Matt Samuel: You seem to be ignoring everything we've already been through. A great fraction of SGA (at least as it's written) requires axioms not from ZFC. Would you say that SGA is "considered interesting but is unlikely to widely applied?". I guarantee you that if someone uses the continuum hypothesis to prove results as important as the contents of SGA, the continuum hypothesis will become mainstream. "All formal systems do not have equal footing" because not all formal systems have proved equally useful. But the usefulness of a given system can change over time.
 
@WillO I'm telling you the way it is now. How it will be in the future I can't predict, but certainly it will always be the case that some formal systems will be used in mainstream mathematics and some will not. Currently the continuum hypothesis is not used in mainstream mathematics.
 
Matt: That's fine. My point is just that ZFC does not (even begin to) suffice to prove everything interesting about arithmetic, let alone all of mathematics, and neither does any other formal system you can imagine. So your project to list all the consequences of some formal system is not (even remotely) a project to discover all of mathematics (or even all of arithmetic).
 
4:11 AM
This question reminds me of the "Hitchhiker's Guide to the Galaxy," when humanity builds this really powerful computer called Deep Thought.

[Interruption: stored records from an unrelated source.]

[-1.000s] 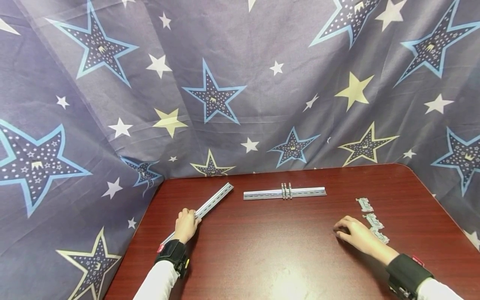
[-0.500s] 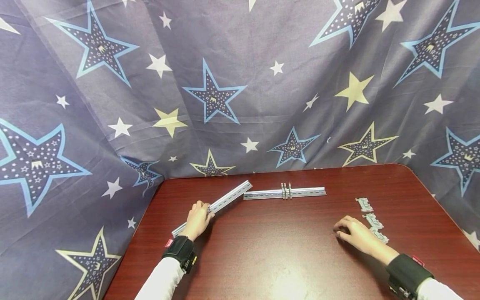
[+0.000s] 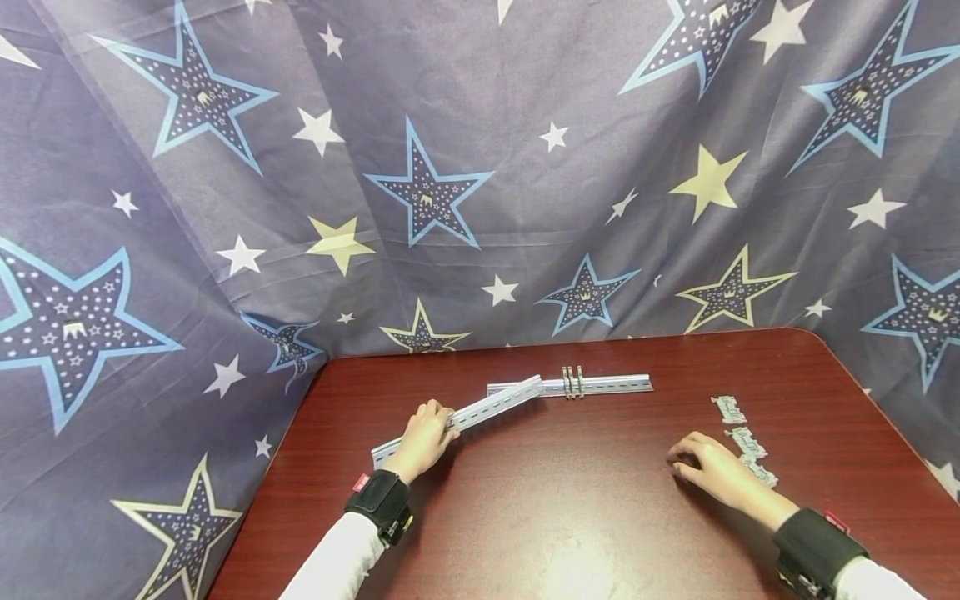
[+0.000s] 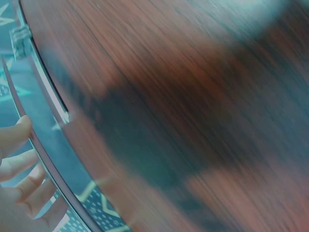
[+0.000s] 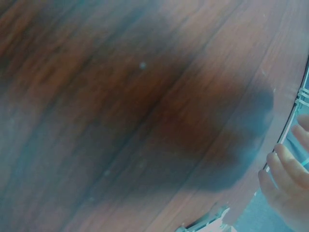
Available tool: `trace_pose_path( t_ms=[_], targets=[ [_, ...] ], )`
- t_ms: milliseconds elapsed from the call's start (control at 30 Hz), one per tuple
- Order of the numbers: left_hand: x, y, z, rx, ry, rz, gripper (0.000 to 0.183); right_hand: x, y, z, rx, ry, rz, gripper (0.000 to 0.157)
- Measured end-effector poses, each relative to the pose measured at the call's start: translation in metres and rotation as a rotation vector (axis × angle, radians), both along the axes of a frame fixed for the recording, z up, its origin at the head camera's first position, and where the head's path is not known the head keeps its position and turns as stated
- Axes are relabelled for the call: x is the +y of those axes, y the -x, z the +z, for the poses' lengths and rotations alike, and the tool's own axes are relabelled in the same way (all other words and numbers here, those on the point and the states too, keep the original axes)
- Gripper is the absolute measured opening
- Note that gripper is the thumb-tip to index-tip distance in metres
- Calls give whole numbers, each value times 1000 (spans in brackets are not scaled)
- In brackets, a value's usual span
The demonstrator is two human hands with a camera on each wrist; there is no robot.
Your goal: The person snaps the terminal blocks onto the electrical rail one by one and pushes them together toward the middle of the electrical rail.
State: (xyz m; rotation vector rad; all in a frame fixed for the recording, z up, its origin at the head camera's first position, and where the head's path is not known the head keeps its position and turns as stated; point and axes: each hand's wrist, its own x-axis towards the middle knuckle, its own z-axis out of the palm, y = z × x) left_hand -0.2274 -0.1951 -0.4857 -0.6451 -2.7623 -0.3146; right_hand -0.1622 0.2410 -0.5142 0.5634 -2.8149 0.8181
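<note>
My left hand (image 3: 425,437) grips a slotted metal DIN rail (image 3: 497,405) near its middle, the rail slanting up to the right. Its far end overlaps a second DIN rail (image 3: 618,384) in the head view. On that second rail sit a few narrow upright pieces (image 3: 573,382), side by side. In the left wrist view, thumb and fingers (image 4: 34,181) lie on either side of the held rail (image 4: 48,162), apart from the other rail (image 4: 50,89). My right hand (image 3: 712,471) is low over the table, fingers loosely bent, with nothing visible in it.
Several flat grey-green terminal blocks (image 3: 746,442) lie in a row just right of the right hand. The reddish-brown table (image 3: 525,500) has a rounded far right corner. A star-patterned cloth (image 3: 465,275) hangs behind its back edge.
My left hand has carried the gripped rail rightward and turned it flatter, so its far end now crosses in front of the second rail. The right hand stays in place.
</note>
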Motion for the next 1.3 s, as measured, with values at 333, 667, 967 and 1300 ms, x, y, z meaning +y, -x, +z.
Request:
trace_pose_path(
  t_ms=[333,667,967,1300],
  targets=[
    [31,-7,4,-7,30,-134,27,-1,0,1,-1,0,2,11],
    [61,-13,-2,-45,94,-203,28,-2,0,0,13,5,-1,11],
    [81,-14,-11,-47,158,-226,29,-3,1,1,-6,-1,-5,11],
    [94,-19,-19,-67,173,-244,30,-4,0,2,-2,-4,-10,11]
  ],
)
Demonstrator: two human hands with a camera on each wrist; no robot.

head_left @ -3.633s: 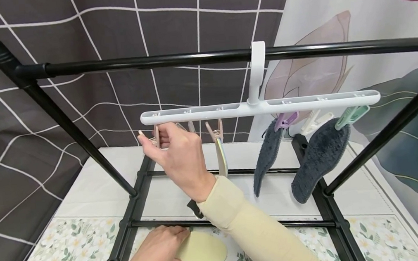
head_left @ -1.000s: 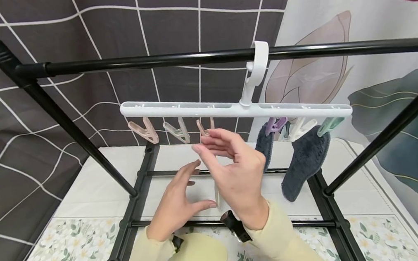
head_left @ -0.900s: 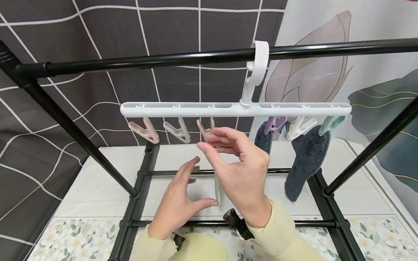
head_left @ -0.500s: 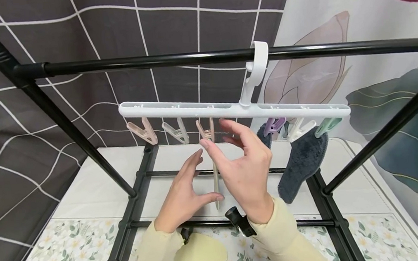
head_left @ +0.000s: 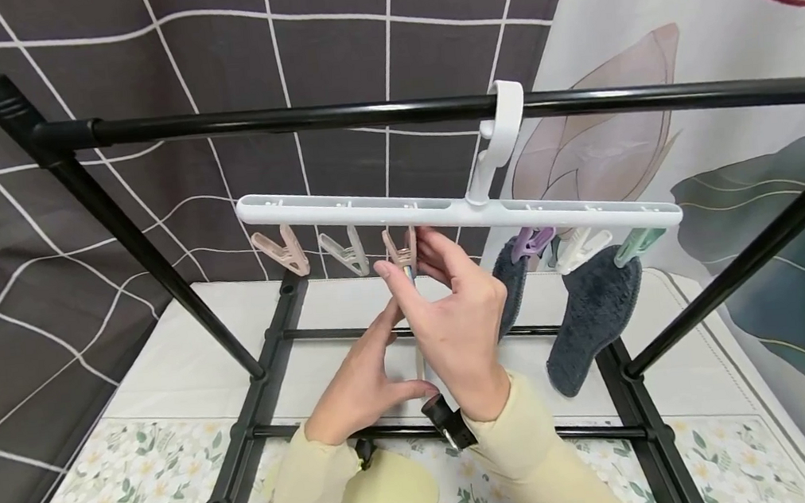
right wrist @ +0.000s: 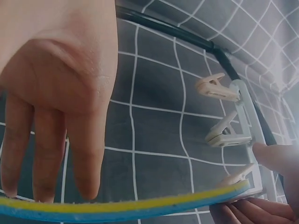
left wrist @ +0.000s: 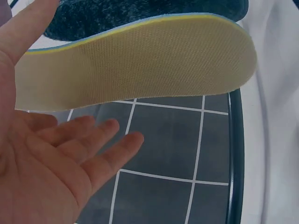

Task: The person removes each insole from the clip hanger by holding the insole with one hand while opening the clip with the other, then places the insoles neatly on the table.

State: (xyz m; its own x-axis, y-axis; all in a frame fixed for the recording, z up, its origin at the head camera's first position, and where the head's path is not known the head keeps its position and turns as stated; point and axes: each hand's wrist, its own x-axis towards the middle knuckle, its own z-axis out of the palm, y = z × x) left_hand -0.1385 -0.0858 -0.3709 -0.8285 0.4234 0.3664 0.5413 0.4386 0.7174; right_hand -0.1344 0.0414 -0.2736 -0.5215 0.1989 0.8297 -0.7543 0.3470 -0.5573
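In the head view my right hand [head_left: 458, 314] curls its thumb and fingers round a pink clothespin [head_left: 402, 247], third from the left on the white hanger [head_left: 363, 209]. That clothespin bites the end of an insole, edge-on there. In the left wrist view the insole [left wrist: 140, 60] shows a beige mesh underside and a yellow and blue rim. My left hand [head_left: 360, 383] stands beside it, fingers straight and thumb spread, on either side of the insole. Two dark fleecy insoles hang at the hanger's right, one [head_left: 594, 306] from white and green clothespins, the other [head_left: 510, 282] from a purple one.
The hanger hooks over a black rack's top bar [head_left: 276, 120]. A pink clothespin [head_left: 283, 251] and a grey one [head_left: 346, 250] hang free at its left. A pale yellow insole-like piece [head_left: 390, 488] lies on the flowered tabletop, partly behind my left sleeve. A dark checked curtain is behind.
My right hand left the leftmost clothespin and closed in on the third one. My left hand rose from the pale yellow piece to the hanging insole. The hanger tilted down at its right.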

Its task was to account for "Life, the Universe, and everything in it." After 7.5 million years of calculations, Deep Thought finally answers "42." This absolutely horrified the philosophers, who argued the answer is absolutely meaningless. Deep Thought merely responded the question they originally asked was absolutely meaningless, and it will take a much larger computer many years to devise a question to fit the answer of 42.